[[ Available data open ]]

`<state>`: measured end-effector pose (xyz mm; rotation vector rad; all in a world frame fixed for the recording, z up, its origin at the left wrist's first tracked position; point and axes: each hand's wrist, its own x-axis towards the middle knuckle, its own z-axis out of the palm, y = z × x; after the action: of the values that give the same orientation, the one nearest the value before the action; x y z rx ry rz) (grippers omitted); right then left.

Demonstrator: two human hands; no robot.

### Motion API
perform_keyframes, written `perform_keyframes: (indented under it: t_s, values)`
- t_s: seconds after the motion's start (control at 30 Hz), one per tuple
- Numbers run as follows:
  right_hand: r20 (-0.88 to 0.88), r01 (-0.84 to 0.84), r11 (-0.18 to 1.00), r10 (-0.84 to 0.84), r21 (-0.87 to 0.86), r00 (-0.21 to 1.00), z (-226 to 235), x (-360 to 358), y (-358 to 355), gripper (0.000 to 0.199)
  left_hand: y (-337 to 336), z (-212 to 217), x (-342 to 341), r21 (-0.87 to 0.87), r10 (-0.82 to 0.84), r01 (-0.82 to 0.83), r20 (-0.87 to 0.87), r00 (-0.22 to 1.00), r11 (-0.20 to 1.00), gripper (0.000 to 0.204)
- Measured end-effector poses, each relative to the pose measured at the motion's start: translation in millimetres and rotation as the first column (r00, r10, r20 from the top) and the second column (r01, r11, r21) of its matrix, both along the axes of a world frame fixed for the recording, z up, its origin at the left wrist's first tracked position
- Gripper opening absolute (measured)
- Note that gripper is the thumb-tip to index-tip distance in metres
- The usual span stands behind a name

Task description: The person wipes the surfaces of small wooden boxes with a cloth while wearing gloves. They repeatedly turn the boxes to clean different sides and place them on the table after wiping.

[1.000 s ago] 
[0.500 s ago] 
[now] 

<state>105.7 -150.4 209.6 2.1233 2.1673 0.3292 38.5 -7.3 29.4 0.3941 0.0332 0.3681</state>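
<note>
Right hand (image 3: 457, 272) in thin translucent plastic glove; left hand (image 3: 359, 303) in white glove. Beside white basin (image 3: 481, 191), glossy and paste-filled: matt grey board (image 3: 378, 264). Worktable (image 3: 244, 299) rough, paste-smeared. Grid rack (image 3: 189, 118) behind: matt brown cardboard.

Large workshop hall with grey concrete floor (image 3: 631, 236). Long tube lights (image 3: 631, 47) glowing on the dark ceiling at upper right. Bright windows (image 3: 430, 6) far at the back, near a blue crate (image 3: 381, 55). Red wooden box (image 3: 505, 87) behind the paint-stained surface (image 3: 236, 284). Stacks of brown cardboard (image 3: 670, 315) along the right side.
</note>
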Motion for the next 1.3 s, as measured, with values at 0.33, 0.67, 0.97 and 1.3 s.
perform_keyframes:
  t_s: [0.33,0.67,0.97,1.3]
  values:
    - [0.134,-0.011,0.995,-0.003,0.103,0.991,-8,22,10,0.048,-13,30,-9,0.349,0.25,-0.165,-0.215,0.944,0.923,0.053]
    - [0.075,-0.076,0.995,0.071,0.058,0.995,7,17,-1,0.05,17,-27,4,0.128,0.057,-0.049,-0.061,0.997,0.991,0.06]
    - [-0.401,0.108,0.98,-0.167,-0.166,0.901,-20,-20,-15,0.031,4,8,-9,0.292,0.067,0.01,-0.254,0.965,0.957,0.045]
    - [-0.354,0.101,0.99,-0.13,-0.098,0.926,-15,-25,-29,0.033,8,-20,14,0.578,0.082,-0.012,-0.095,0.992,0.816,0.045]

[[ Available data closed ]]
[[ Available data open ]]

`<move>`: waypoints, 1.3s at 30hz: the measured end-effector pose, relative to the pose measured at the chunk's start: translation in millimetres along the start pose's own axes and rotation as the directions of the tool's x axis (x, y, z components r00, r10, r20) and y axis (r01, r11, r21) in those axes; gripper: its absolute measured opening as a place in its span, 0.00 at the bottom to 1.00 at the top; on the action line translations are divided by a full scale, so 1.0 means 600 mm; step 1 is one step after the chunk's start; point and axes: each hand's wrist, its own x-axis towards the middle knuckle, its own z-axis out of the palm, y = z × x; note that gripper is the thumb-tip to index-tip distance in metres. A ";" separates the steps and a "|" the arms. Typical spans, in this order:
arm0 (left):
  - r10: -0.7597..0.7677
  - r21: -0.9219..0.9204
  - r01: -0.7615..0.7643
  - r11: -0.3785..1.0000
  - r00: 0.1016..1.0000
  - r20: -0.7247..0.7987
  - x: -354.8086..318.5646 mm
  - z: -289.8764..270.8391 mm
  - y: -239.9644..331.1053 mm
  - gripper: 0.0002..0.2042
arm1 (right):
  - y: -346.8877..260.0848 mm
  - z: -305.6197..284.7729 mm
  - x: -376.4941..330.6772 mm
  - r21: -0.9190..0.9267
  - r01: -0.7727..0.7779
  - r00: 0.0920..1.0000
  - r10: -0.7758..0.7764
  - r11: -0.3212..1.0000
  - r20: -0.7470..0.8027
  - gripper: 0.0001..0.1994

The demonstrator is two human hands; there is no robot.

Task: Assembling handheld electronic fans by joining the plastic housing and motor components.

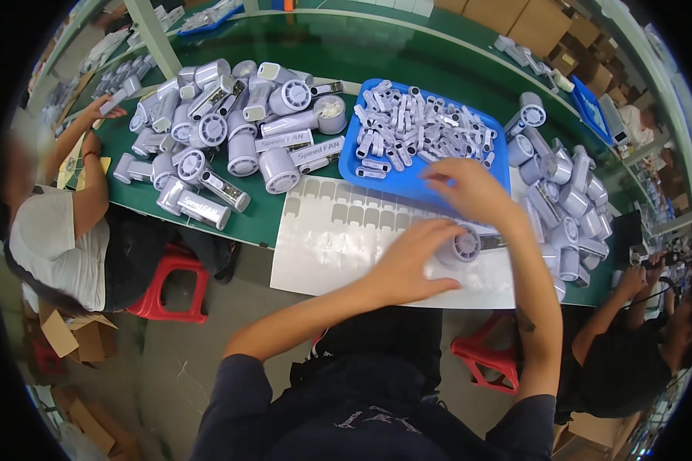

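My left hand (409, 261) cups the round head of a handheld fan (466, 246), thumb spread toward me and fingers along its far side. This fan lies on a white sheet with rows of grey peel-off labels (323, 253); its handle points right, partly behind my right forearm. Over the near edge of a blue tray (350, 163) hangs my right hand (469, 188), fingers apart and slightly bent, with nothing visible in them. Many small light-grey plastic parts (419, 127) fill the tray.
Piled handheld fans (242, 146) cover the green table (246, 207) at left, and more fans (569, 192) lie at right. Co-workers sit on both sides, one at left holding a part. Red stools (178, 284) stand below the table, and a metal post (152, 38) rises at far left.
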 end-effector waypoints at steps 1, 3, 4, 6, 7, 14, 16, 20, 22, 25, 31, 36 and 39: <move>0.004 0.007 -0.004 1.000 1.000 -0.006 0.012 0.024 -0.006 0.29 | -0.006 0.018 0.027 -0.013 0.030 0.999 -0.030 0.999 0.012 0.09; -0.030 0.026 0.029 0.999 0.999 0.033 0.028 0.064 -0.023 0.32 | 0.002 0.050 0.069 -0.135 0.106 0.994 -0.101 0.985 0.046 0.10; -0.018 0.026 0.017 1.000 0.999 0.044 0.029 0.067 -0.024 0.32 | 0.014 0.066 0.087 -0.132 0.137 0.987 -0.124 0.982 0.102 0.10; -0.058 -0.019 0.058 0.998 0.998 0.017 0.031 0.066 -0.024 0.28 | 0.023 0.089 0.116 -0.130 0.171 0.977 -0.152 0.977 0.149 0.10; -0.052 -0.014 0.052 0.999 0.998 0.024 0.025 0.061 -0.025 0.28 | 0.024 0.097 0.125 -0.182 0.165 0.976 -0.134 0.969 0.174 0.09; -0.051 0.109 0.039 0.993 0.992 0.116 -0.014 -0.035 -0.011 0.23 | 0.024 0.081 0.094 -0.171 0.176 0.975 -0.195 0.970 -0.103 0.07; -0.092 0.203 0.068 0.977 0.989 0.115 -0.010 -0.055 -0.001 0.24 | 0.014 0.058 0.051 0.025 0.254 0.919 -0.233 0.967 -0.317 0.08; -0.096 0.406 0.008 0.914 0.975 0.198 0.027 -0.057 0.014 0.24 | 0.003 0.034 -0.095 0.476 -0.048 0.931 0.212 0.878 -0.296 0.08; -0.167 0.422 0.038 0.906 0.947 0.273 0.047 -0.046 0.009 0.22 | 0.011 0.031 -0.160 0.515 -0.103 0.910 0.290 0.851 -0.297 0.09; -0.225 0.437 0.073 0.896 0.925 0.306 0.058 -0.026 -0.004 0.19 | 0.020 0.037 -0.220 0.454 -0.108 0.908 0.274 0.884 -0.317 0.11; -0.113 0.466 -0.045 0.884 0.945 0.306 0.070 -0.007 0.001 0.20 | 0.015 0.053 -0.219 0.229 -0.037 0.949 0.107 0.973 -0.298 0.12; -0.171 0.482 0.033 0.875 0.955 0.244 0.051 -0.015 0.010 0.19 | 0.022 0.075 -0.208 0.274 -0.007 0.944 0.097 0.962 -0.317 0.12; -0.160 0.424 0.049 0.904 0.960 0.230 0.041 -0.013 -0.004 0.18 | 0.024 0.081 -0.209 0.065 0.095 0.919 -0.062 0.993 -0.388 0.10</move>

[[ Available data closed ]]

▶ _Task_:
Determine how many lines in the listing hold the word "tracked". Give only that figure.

▶ _Result of the task_:
2